=== TASK INSTRUCTIONS ===
Output the data below exactly, without images.
----- DATA
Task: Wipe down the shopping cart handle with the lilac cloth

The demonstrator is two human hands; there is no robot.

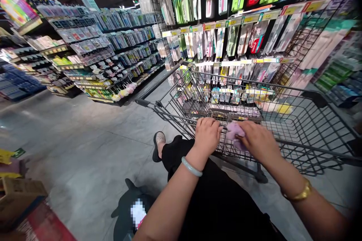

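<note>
A wire shopping cart (299, 148) stands sideways in front of me. My left hand (207, 133) is closed around the top rail of its near side, with a pale bangle on the wrist. Just to the right, my right hand (260, 139) is closed on a crumpled purple cloth (235, 132), which lies against the same rail. Part of the cloth is hidden by my fingers. The cart's push handle (161, 79) is off to the left, untouched by either hand.
Beyond the cart rises a shelf rack (240, 19) hung with packaged toothbrush-like goods. More stocked shelves (118, 41) stand across the aisle. Grey floor (93, 131) stretches left. A cardboard box (21, 196) sits at lower left, and a dark stool-like object (126, 205) is beside my leg.
</note>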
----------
=== RESPONSE FOR THIS EXERCISE ===
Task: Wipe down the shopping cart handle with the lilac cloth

The demonstrator is two human hands; there is no robot.


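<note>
A wire shopping cart (299, 148) stands sideways in front of me. My left hand (207, 133) is closed around the top rail of its near side, with a pale bangle on the wrist. Just to the right, my right hand (260, 139) is closed on a crumpled purple cloth (235, 132), which lies against the same rail. Part of the cloth is hidden by my fingers. The cart's push handle (161, 79) is off to the left, untouched by either hand.
Beyond the cart rises a shelf rack (240, 19) hung with packaged toothbrush-like goods. More stocked shelves (118, 41) stand across the aisle. Grey floor (93, 131) stretches left. A cardboard box (21, 196) sits at lower left, and a dark stool-like object (126, 205) is beside my leg.
</note>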

The answer stands, and there is nothing more to add.